Chrétiens dans le collimateur des autorités
La Tunisie se rend aux urnes
Tunis, 22 octobre 1999 (APIC) Les citoyens tunisiens se rendent aux urnes le 24 octobre pour réélire leur président. Un exercice démocratique certes, qui ne saurait masquer les problèmes, dans un pays où les droits individuels comme la liberté de la presse sont toujours muselés. On constate même un durcissement du régime de Zine El-Abidine Ben Ali, notamment vis-à-vis des responsables chrétiens. Témoignage d’un couple de protestants tunisiens.
«La police nous a confisqué notre passeport et ne nous a pas expliqué pourquoi», témoigne un couple de protestants tunisiens. Mohamed est un responsable chrétien de Tunisie. Il ne peut plus quitter son pays. Son épouse, Fatima, loin de se lancer dans un réquisitoire contre le gouvernement, ajoute tout de suite, comme pour excuser cette pratique: «Nous avons beaucoup voyagé à l’étranger ces derniers temps, peut-être la police a-t-elle peur que nous préparions quelque chose contre l’Etat».
Une Eglise autochtone minuscule
En Tunisie, les chrétiens originaires du pays sont très peu nombreux. Côté protestant, Mohamed estime leur nombre à une cinquantaine, dispersés aux quatre coins de la Tunisie. Dans le passé, ils se retrouvaient régulièrement à Tunis. Aujourd’hui, cette pratique a changé. «Nous préférons nous rencontrer en petits groupes dans les villes où nous habitons», explique Mohamed.

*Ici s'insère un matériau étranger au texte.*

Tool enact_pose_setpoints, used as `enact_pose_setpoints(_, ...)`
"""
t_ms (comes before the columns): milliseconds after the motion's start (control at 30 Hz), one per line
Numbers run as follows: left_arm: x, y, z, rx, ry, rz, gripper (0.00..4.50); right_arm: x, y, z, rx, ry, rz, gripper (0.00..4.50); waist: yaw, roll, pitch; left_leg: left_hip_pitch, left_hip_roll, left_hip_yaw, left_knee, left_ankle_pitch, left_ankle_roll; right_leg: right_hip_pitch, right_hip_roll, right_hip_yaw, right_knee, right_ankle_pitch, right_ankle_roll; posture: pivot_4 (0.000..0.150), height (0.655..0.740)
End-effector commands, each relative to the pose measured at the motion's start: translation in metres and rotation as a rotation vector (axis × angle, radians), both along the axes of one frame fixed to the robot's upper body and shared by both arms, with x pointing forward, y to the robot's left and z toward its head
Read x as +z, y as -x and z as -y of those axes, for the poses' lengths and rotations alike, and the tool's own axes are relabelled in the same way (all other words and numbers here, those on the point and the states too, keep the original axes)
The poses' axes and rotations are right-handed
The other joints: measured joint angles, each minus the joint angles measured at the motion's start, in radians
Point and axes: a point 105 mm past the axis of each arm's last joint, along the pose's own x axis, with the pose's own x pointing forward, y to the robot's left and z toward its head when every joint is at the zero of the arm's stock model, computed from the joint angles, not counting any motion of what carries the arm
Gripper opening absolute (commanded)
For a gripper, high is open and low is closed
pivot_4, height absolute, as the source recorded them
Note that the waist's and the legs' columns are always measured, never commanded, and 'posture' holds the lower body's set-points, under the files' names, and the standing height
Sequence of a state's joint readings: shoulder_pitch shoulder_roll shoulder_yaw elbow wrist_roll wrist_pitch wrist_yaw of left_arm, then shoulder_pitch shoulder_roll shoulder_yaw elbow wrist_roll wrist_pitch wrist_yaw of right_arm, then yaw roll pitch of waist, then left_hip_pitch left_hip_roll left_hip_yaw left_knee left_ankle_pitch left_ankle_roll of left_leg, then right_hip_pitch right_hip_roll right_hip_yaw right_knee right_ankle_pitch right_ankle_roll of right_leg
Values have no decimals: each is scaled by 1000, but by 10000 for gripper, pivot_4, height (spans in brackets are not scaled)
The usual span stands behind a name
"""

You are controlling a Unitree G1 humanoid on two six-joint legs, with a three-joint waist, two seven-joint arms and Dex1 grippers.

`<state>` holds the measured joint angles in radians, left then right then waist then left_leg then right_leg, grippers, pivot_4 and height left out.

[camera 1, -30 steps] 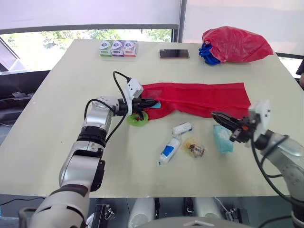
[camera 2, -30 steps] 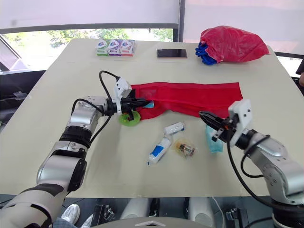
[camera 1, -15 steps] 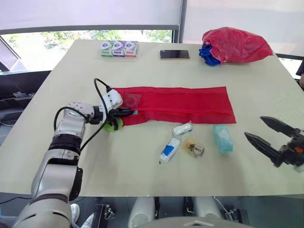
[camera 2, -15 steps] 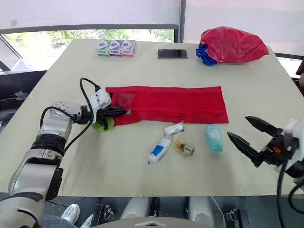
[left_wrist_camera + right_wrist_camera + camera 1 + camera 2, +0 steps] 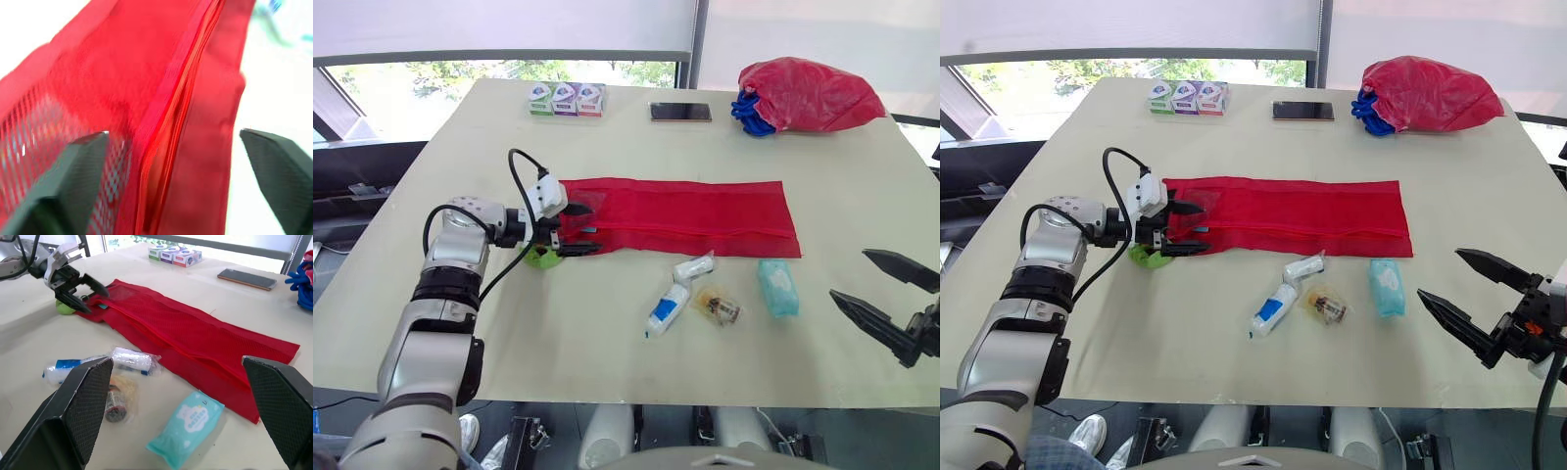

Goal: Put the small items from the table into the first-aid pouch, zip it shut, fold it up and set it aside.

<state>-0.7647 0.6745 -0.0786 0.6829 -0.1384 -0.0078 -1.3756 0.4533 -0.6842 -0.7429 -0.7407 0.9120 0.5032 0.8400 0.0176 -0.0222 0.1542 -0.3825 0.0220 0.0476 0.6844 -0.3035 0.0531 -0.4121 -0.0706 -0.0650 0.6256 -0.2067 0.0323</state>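
The red pouch (image 5: 675, 215), bunched at its 9 o'clock end a second ago, now lies stretched out flat. The left gripper (image 5: 592, 229), earlier clamped on that end, now has its fingers spread apart there. The right gripper (image 5: 850, 273) has drawn back from the pouch's 3 o'clock end toward 4 o'clock.

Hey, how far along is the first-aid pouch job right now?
Barely started. Done: the red pouch lies spread flat. In hand: the left hand is open at its left end; the right hand is open too, off the items. Left: the bandage roll, tube, small packet, wipes pack and green item lie on the table; then zipping, folding, setting aside.
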Motion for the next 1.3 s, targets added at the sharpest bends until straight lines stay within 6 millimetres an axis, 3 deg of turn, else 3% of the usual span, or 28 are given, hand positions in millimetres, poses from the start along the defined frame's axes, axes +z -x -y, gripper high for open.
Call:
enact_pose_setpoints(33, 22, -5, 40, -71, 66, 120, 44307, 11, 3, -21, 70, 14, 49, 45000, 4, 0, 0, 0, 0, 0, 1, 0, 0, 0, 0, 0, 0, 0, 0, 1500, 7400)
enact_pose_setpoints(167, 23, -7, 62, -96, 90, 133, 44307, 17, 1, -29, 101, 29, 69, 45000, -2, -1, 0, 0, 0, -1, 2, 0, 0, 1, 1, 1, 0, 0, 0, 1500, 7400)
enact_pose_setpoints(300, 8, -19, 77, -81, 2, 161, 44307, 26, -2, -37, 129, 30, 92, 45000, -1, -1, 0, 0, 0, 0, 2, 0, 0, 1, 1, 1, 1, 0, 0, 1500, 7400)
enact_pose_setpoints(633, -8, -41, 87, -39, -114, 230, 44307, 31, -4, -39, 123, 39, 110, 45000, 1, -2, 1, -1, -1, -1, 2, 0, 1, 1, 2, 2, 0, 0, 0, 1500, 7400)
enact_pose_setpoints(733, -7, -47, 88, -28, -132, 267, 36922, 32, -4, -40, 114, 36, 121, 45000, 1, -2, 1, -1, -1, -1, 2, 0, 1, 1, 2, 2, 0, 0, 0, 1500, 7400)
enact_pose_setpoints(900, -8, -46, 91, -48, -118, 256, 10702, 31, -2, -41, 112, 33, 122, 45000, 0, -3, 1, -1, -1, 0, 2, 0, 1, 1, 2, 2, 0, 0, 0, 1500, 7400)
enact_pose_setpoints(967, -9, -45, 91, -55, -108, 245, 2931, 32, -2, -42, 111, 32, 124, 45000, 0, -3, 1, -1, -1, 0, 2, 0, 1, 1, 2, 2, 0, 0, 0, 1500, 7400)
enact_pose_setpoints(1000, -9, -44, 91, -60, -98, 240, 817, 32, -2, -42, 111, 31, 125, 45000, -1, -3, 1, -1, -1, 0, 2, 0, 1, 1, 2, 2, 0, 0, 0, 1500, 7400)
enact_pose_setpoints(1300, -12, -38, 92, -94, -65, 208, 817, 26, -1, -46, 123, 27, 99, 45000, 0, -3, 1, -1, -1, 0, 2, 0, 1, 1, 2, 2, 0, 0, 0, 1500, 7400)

Les chrétiens originaires de Tunisie évitent de fréquenter de trop près les paroisses ou Eglises étrangères occidentales. A Tunis, il y en a trois: l’Eglise catholique, l’Eglise anglicane et l’Eglise réformée française. Cette fréquentation serait le plus sûr moyen de se faire repérer. En matière de liberté religieuse, Fatima et Mohamed ne se plaignent pas. Leur pays compte parmi ceux où la pratique de la foi chrétienne en privé n’est pas trop entravée. «Je suis libre, martèle Mohamed. Je vais où je veux dans mon pays. Nous avons chaque semaine une étude biblique et le dimanche un culte. Jamais je n’ai été inquiété pour ces activités».
La famille comme bastion de résistance
Néanmoins, les chrétiens originaires de Tunisie buttent sur toutes sortes de difficultés. Des difficultés dues à la société et à la culture, mais également à l’Etat tunisien. Si des jeunes s’intéressent à la foi chrétienne, la famille s’interpose souvent. «Pour les familles tunisiennes ordinaires, explique Mohamed, le fait qu’un de ses membres devienne chrétien, est l’une des pires choses qui puissent arriver». Se tourner vers le Christ, c’est changer non seulement sa manière de voir Dieu, mais aussi une culture fortement marquée par la foi musulmane. La plupart du temps, le jeune homme doit quitter la maison de ses parents. On lui demande même parfois de renoncer à porter le nom de sa famille. Mohamed n’a jamais annoncé à ses parents de manière directe sa conversion au christianisme.
Sa famille a senti sa prise de distance par rapport à l’islam lors du jeûne du Ramadan. «Après cela, j’ai eu beaucoup de problèmes, explique-t-il. Mes parents m’ont renvoyé de la maison. Mais je n’ai pas voulu aggraver les tensions». La plus grande souffrance en relation avec les siens, Mohamed l’a ressentie lorsque ses parents ont refusé d’assister à son mariage. Depuis lors, 12 ans se sont écoulés et les relations avec sa famille se sont nettement améliorées.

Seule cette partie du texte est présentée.